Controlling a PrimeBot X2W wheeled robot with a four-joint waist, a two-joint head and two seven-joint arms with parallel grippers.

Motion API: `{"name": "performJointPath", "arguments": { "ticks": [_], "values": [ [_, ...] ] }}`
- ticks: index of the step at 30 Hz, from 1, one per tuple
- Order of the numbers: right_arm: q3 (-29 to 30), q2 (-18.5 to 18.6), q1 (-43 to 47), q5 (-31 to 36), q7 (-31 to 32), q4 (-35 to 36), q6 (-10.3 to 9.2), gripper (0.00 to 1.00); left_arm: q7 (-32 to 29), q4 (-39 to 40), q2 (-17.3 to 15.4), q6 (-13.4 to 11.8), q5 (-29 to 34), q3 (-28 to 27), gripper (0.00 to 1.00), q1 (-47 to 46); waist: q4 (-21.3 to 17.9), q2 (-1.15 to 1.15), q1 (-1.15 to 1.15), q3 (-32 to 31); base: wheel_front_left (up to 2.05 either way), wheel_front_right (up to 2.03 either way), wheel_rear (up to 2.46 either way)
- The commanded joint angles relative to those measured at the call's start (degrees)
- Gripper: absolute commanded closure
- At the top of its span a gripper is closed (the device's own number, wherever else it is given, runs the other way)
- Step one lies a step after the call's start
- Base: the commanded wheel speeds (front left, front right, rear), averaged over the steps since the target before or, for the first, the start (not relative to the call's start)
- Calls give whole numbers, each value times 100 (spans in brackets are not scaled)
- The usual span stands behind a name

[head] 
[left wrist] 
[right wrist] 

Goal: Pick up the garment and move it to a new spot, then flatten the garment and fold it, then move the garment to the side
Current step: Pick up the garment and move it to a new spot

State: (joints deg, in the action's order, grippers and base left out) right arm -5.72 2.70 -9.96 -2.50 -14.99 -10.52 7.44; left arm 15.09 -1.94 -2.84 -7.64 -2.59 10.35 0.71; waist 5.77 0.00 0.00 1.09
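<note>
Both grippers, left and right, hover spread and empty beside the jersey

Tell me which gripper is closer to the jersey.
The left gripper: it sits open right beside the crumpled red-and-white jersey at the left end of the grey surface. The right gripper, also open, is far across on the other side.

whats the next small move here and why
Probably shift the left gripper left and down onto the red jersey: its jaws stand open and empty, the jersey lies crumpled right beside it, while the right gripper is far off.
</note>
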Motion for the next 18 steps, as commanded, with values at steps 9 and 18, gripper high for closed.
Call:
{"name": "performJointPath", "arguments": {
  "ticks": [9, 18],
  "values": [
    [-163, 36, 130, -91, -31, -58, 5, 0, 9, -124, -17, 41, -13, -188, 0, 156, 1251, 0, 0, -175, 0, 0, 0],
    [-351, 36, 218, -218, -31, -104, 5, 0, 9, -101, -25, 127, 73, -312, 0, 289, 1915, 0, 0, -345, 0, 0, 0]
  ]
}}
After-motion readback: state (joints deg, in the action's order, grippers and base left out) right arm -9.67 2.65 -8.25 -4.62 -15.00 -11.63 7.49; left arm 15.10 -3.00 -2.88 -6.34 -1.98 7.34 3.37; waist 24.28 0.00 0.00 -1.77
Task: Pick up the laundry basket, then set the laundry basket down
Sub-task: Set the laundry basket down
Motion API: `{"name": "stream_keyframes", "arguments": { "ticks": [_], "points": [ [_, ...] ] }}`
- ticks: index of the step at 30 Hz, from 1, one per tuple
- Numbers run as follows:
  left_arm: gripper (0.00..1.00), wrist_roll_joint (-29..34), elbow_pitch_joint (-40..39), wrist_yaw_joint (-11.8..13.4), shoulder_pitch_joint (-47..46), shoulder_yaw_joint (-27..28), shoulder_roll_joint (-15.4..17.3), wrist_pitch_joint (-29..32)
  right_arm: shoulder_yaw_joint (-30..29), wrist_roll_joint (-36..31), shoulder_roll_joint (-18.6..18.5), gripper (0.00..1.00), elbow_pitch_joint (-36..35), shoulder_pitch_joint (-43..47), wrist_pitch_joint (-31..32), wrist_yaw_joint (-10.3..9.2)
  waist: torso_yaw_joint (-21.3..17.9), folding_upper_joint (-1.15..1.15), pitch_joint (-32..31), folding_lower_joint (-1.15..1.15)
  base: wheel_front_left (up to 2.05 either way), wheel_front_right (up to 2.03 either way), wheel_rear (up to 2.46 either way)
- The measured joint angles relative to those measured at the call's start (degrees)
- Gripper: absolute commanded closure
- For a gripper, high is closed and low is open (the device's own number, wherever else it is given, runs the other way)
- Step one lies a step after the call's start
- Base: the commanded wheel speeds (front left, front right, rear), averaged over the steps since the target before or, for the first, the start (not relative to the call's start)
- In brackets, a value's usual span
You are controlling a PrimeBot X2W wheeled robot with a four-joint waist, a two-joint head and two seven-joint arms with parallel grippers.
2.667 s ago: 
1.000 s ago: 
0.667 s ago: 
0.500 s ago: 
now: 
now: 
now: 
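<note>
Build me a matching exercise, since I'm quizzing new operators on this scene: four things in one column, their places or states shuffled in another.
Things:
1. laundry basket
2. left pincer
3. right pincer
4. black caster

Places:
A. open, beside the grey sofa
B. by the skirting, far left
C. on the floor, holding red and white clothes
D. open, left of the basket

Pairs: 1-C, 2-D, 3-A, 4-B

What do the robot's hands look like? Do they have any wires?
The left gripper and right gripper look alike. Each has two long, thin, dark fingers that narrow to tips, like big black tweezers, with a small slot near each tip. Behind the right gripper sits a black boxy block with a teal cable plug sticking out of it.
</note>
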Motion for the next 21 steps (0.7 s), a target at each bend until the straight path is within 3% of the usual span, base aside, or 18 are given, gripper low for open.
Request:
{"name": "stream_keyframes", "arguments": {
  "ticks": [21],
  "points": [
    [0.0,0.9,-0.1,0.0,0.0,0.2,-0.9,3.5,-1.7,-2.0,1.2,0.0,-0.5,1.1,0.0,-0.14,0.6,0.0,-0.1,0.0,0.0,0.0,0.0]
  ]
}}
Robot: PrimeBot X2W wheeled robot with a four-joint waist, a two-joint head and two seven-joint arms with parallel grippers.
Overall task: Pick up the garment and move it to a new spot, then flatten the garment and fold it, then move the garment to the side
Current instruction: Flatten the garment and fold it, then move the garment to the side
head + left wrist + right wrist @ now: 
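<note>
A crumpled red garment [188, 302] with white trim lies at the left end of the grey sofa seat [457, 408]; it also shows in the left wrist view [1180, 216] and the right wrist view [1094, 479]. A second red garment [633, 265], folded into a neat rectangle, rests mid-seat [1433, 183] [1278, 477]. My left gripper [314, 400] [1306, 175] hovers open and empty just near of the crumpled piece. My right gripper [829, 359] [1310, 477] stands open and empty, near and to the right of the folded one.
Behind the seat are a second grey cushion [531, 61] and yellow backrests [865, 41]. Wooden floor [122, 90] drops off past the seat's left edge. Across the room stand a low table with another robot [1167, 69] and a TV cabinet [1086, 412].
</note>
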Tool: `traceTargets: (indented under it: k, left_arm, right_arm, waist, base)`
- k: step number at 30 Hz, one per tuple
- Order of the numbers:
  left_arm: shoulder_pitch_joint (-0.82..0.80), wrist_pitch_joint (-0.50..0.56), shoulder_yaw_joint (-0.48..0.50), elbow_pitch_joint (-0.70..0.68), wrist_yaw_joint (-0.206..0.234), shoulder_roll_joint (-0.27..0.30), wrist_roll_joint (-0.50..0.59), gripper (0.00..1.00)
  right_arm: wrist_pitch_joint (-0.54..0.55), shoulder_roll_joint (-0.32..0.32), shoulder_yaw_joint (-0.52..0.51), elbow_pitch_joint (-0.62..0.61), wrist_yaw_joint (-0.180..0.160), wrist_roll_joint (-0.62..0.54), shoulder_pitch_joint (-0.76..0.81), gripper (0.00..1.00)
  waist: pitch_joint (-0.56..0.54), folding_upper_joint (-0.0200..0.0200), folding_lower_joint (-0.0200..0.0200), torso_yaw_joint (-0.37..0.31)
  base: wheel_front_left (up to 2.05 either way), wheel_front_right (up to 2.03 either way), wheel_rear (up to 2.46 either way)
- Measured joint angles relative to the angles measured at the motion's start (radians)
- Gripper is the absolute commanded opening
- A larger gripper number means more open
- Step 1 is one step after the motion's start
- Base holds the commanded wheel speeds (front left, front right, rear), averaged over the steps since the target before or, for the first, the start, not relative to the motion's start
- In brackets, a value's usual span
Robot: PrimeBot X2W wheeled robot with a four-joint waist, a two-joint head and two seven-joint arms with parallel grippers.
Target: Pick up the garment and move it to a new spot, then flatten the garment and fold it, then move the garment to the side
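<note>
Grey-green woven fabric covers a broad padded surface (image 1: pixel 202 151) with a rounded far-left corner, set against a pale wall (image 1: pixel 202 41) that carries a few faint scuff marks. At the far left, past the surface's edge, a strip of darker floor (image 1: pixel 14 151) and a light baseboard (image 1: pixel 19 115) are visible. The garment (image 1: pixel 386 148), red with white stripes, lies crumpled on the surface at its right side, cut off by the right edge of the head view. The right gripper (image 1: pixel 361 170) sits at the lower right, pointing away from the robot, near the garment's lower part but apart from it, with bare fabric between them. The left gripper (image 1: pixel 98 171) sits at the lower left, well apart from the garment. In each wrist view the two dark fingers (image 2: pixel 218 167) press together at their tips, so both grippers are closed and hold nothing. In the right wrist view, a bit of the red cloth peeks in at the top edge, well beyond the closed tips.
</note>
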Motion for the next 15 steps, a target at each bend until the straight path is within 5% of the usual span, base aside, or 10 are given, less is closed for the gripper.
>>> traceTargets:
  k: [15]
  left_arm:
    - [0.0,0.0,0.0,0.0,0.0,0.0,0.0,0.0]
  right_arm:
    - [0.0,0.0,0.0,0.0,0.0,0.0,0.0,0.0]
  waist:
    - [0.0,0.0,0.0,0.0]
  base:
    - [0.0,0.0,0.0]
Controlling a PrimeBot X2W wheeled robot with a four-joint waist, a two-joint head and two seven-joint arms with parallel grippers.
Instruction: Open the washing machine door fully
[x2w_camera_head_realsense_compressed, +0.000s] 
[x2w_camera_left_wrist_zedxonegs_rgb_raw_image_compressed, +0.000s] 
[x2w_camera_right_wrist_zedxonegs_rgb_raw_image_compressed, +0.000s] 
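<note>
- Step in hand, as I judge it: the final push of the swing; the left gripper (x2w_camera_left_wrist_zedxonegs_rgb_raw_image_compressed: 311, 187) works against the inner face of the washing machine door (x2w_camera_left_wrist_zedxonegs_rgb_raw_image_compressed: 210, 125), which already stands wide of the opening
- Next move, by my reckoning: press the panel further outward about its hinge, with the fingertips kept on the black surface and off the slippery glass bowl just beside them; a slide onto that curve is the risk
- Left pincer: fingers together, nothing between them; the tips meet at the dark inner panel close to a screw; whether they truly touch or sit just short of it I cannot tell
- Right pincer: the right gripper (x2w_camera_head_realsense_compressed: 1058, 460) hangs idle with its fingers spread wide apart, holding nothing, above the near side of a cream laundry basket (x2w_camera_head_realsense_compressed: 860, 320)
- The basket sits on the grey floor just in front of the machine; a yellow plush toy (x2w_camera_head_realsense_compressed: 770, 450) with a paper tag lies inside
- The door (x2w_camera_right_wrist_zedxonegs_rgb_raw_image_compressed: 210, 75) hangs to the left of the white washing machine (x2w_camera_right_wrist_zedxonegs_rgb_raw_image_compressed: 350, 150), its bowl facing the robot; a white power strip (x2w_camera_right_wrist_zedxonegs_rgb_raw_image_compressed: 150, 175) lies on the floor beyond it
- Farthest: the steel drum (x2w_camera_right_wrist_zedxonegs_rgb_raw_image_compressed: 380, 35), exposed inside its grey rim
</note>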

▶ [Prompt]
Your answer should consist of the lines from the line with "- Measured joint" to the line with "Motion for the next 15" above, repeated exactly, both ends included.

▶ [Answer box]
- Measured joint angles relative to the angles measured at the motion's start (radians)
- Gripper is the absolute commanded opening
- A larger gripper number means more open
- Step 1 is one step after the motion's start
- Base holds the commanded wheel speeds (front left, front right, rear), averaged over the steps since the target before or, for the first, the start, not relative to the motion's start
- In brackets, a value's usual span
Robot: PrimeBot X2W wheeled robot with a four-joint waist, a two-joint head and two seven-joint arms with parallel grippers.
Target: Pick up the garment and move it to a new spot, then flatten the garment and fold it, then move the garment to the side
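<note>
Grey-green woven fabric covers a broad padded surface (image 1: pixel 202 151) with a rounded far-left corner, set against a pale wall (image 1: pixel 202 41) that carries a few faint scuff marks. At the far left, past the surface's edge, a strip of darker floor (image 1: pixel 14 151) and a light baseboard (image 1: pixel 19 115) are visible. The garment (image 1: pixel 386 148), red with white stripes, lies crumpled on the surface at its right side, cut off by the right edge of the head view. The right gripper (image 1: pixel 361 170) sits at the lower right, pointing away from the robot, near the garment's lower part but apart from it, with bare fabric between them. The left gripper (image 1: pixel 98 171) sits at the lower left, well apart from the garment. In each wrist view the two dark fingers (image 2: pixel 218 167) press together at their tips, so both grippers are closed and hold nothing. In the right wrist view, a bit of the red cloth peeks in at the top edge, well beyond the closed tips.
</note>
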Motion for the next 15 steps, a target at each bend until the straight path is within 5% of the usual span, base aside, or 10 are given, less is closed for the gripper.

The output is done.